• **Task details**
Up to and including the line with "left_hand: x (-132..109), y", repeat every line of the listing exactly, beginning at the first.
_ _ _ _
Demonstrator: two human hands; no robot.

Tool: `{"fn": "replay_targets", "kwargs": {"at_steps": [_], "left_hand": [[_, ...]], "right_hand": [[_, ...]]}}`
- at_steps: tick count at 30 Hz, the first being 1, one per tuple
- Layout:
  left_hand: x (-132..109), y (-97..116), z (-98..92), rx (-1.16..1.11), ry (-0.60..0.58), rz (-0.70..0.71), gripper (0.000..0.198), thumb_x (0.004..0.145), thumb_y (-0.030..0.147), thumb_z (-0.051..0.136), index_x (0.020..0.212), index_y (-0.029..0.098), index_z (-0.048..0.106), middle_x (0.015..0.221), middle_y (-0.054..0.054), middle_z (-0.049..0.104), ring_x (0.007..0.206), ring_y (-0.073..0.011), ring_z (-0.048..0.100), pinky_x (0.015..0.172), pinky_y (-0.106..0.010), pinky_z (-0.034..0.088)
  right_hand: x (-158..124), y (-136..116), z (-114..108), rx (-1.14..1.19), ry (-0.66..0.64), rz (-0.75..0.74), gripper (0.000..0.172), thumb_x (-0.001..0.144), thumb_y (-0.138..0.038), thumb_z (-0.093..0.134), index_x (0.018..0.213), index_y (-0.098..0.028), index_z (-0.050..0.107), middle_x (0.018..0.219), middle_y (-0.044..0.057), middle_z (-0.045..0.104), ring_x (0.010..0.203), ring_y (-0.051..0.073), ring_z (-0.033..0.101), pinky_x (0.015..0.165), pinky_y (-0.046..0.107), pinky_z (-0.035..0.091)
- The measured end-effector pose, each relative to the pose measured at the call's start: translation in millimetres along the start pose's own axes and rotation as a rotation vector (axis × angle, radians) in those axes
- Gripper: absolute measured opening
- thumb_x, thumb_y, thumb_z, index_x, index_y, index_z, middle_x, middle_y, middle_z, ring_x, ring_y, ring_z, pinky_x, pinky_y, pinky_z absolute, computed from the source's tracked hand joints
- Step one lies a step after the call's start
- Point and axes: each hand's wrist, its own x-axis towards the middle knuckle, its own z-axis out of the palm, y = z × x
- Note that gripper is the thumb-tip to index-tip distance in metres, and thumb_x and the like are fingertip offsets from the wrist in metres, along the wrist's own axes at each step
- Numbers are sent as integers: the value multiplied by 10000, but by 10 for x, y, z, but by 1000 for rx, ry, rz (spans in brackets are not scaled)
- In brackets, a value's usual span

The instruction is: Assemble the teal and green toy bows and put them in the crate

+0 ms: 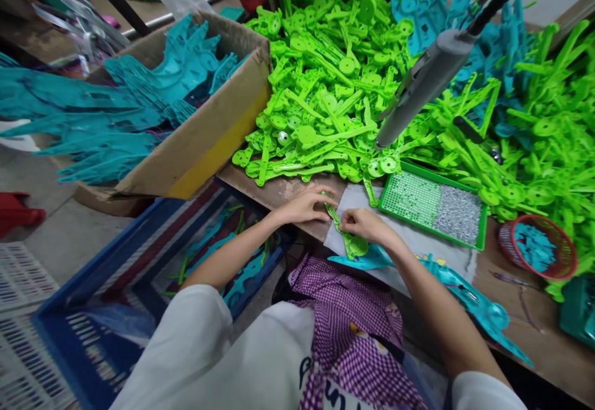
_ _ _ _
• **Answer for this exercise**
Demonstrator: two human hands; no robot.

Tool: `{"fn": "replay_targets", "kwargs": {"at_steps": [_], "left_hand": [[_, ...]], "right_hand": [[_, ...]]}}`
- at_steps: tick count at 30 Hz, the first being 1, one per tuple
- Layout:
  left_hand: x (-132..109), y (-97..116), z (-98..92), rx (-1.16..1.11), ry (-0.60..0.58), rz (-0.70..0.71), gripper (0.000..0.198), thumb_x (0.004..0.145), thumb_y (-0.030..0.147), thumb_z (-0.051..0.136), index_x (0.020..0.212), index_y (-0.029..0.098), index_z (-0.048..0.106), middle_x (0.015..0.221), middle_y (-0.054..0.054), middle_z (-0.049..0.104), ring_x (0.007..0.206), ring_y (-0.073..0.011), ring_z (-0.048..0.100), pinky_x (0.015..0.172), pinky_y (-0.106..0.010), pinky_z (-0.034..0.088)

What the exercise asked for is complete.